The US health care rip off


According to a new report from the Johns Hopkins Bloomberg School of Public Health says that the annual per capita expenditure on health care in the US is $9,892, almost two and a half times the average spent by OECD countries which is $4,033. It is well known that the health outcomes in the US are well below those of those countries so we are spending a whole lot more and getting a whole lot less.

The report says that the increased cost is not because people are getting more medical services but that in the US “drugs cost more, doctors and nurses are paid better, hospital administration is more expensive and many medical services have higher price tags.”

One reason for the jump in spending increase is the widening gap between what the federal government reimburses for Medicare and what private insurers and employers pay for those with job-based coverage, Anderson said. In 2000, the difference was roughly 10%. Now, studies have shown it has widened to 50% or more.

Anderson attributes this to consolidation among hospitals and doctors’ practices, which allows them to demand higher prices.

Despite paying higher prices, Americans actually have less access to doctors, nurses and hospital beds. There are only 2.6 practicing doctors per 1,000 people in the US, compared to a median of 3.2 active physicians in the OECD, for instance.

“It’s not that we’re getting more. It’s that we’re paying much more,” Anderson said.

This report will add to the pressure for getting rid of the existing wasteful and inefficient system and replacing it with universal health care of some kind, the easiest being Medicare for All.

Comments

  1. Jean says

    But the private sector is so much more efficient. So how is that possible? Could there be a flaw in this premise?

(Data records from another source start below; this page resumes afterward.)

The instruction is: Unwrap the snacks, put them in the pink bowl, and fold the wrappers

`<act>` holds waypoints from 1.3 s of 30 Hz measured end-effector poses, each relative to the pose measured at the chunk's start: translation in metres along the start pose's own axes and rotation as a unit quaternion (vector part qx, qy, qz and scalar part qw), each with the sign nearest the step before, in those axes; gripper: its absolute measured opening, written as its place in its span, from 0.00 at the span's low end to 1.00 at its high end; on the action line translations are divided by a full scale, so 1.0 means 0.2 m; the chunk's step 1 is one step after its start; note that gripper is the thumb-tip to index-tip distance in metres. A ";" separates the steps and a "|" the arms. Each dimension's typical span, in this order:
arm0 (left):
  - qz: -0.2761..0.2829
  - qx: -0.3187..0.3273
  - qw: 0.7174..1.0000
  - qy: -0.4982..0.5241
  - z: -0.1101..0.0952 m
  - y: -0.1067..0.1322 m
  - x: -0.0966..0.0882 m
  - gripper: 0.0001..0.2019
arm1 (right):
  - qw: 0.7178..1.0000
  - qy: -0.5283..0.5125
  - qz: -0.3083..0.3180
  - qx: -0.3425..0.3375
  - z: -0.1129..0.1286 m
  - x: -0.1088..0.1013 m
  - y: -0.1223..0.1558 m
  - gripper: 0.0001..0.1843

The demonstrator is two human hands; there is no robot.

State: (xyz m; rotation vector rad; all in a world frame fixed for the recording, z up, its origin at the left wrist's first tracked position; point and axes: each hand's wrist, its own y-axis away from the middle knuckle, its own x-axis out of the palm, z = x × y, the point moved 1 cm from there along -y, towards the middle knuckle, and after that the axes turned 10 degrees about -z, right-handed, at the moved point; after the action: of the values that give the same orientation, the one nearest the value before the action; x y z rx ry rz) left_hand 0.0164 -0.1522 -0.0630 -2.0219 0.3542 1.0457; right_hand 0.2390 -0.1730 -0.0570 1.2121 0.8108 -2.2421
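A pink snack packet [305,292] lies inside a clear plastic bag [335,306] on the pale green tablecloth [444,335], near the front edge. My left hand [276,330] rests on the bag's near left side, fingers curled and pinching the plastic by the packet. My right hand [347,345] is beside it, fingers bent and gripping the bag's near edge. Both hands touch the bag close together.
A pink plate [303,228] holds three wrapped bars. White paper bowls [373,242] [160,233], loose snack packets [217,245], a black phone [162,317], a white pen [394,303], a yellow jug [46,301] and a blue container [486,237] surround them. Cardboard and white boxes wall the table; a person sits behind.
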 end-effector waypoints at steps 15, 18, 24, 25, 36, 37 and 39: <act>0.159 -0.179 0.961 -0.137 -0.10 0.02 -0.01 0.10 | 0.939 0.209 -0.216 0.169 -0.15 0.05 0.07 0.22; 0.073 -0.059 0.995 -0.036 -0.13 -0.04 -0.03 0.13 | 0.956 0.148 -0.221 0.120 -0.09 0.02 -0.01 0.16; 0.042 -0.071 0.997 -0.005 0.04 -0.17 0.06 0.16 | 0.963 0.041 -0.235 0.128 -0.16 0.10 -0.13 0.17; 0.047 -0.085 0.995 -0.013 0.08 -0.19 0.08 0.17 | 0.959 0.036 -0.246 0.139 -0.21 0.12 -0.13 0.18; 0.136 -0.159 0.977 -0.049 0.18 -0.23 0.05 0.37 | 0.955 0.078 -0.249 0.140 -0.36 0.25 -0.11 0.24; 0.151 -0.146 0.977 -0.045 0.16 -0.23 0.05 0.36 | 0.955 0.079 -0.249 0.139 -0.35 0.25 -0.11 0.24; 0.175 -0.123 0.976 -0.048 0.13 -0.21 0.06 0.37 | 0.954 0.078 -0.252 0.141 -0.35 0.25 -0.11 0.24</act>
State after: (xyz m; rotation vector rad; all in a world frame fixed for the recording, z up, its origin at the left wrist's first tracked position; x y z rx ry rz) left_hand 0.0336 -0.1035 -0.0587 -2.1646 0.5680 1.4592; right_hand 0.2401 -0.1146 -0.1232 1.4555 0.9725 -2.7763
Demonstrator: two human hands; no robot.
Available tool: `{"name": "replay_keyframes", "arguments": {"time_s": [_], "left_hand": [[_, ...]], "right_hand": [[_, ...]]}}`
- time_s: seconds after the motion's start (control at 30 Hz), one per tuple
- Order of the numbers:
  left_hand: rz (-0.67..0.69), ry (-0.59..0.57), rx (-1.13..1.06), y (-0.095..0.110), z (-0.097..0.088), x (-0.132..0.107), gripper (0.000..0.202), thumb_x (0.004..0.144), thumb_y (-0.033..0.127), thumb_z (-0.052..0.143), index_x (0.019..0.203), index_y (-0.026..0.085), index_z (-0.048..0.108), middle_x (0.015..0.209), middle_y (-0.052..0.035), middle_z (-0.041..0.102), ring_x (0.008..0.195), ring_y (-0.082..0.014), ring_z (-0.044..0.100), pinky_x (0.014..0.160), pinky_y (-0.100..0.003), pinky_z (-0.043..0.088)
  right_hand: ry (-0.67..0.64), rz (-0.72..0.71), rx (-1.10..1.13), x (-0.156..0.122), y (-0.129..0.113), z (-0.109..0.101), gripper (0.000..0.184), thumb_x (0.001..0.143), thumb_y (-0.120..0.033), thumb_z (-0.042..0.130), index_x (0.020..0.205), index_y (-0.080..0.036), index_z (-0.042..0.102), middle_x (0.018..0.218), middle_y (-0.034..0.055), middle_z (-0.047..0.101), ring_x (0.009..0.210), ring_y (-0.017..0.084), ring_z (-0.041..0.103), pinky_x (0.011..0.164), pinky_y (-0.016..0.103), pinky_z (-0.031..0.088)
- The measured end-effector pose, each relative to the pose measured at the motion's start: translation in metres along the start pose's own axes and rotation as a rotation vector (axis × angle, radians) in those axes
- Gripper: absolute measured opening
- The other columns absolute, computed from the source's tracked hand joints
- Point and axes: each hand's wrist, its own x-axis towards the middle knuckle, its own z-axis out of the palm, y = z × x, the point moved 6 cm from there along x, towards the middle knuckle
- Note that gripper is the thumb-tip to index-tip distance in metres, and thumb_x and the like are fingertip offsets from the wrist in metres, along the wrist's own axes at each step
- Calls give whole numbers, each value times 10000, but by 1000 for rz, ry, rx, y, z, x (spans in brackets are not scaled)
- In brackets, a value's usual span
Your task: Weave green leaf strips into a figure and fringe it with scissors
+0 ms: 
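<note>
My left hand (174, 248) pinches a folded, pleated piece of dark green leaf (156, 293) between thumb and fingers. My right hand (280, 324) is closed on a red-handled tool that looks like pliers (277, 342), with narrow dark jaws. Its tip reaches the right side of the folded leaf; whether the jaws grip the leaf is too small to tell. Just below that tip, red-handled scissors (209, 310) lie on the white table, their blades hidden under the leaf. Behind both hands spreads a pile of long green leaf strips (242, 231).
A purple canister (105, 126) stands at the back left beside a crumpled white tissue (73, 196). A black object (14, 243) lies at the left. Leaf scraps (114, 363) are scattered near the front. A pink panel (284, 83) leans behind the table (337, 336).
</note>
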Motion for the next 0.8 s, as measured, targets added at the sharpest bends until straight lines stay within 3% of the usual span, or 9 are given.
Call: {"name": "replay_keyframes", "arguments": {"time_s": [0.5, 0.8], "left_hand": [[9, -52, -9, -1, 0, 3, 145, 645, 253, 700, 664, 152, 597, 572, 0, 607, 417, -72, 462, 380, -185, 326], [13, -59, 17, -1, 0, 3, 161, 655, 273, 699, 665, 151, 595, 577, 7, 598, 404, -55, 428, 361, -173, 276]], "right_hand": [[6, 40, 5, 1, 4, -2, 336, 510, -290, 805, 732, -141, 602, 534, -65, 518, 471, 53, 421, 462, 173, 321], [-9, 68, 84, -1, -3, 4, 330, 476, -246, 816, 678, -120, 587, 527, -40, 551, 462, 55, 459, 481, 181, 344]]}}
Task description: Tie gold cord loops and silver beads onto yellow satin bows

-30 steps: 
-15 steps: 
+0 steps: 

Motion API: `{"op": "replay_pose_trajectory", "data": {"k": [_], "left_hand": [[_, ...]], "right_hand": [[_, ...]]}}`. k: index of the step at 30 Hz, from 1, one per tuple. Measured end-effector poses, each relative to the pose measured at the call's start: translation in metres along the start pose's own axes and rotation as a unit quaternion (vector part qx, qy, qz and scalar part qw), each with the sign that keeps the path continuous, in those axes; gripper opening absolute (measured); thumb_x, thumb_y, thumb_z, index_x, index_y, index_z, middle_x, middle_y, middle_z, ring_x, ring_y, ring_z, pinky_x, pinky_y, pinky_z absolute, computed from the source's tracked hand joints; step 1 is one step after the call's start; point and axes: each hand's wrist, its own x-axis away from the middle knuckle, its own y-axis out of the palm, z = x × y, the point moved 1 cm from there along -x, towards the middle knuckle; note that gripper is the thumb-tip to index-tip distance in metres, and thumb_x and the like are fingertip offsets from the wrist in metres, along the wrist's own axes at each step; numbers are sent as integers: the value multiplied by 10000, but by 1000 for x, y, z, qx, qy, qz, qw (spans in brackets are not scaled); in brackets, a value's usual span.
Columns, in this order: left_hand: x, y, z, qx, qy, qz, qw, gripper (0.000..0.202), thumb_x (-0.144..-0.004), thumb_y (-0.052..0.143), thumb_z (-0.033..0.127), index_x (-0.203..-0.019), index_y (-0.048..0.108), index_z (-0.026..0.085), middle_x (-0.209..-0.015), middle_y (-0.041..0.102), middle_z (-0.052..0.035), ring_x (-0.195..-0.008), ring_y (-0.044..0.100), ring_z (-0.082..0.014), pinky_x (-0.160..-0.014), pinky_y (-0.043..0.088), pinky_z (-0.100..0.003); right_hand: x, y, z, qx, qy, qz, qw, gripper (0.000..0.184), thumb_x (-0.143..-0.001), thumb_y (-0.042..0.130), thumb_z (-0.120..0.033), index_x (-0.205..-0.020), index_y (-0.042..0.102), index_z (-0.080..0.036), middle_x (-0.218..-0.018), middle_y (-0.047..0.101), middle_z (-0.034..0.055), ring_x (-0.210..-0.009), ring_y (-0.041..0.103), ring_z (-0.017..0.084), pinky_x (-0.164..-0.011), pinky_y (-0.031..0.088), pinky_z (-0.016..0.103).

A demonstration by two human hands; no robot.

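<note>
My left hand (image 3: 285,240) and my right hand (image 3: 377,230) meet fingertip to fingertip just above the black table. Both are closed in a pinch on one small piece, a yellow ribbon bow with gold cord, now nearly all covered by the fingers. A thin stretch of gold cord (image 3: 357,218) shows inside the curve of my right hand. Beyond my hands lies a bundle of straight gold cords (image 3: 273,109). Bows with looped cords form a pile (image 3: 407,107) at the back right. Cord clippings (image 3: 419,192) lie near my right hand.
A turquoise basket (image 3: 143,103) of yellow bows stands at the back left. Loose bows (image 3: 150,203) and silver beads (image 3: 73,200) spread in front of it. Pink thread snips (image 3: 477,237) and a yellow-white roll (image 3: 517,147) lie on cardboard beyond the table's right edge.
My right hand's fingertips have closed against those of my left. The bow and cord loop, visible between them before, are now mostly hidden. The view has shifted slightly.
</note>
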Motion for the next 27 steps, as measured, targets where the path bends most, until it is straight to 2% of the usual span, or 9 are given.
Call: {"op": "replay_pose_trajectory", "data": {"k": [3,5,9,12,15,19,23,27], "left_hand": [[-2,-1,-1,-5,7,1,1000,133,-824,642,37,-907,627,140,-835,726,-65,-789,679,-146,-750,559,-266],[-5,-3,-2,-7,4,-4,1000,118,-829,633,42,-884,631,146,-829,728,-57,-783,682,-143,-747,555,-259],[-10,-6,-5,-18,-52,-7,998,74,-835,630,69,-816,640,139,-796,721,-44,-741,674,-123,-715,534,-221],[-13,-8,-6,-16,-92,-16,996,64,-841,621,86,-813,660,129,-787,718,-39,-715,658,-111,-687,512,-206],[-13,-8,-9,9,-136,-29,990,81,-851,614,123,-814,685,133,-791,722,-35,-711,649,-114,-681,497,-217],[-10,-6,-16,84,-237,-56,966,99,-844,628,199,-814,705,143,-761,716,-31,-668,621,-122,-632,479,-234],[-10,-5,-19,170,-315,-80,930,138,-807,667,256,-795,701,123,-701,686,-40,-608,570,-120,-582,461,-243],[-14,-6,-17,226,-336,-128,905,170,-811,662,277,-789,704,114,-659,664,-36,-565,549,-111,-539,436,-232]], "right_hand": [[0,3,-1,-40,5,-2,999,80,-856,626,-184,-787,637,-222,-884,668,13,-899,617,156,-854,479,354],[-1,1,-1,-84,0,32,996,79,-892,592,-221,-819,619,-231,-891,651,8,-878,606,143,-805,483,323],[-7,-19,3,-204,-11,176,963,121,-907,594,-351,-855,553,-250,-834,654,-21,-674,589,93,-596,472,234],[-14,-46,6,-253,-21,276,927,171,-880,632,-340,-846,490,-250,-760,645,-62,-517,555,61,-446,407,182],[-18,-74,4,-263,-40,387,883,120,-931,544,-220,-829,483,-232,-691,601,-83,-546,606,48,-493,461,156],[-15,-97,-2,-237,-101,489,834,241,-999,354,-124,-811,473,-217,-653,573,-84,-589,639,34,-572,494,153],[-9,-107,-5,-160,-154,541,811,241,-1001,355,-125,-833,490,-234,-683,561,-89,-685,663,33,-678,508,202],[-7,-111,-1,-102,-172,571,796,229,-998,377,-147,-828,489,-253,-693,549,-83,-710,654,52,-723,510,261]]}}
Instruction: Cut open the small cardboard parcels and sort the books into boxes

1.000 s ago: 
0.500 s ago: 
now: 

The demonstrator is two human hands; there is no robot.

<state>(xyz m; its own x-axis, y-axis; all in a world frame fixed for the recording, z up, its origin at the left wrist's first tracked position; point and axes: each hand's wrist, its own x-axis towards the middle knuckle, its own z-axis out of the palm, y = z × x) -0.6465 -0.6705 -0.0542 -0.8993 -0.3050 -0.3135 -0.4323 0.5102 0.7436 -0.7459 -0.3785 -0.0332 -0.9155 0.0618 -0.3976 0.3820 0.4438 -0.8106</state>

  2. Some Old Programmer says

    Uh, that list of why US health care is more expensive has a glaring omission; the entire health insurance industry is deadweight when compared to modern single payer healthcare delivery.

  3. says

    @Some Old Programmer:

    Nah. Admin costs for Medicare are around 1.4%, though that’s in part because they save a little money by sharing databases and a small amount of infrastructure costs with Social security and a couple other government programs. Total administrative costs might be around 2%. Overhead on individual plans can approach 20% (it would be higher, but the law forbids it), but on large group plans it’s about 12%, medium groups is 15% or so.

    If we gave all the uninsured large or medium group plans and grouped the people buying on the individual market, then only 85% of the insurance industry would be dead weight.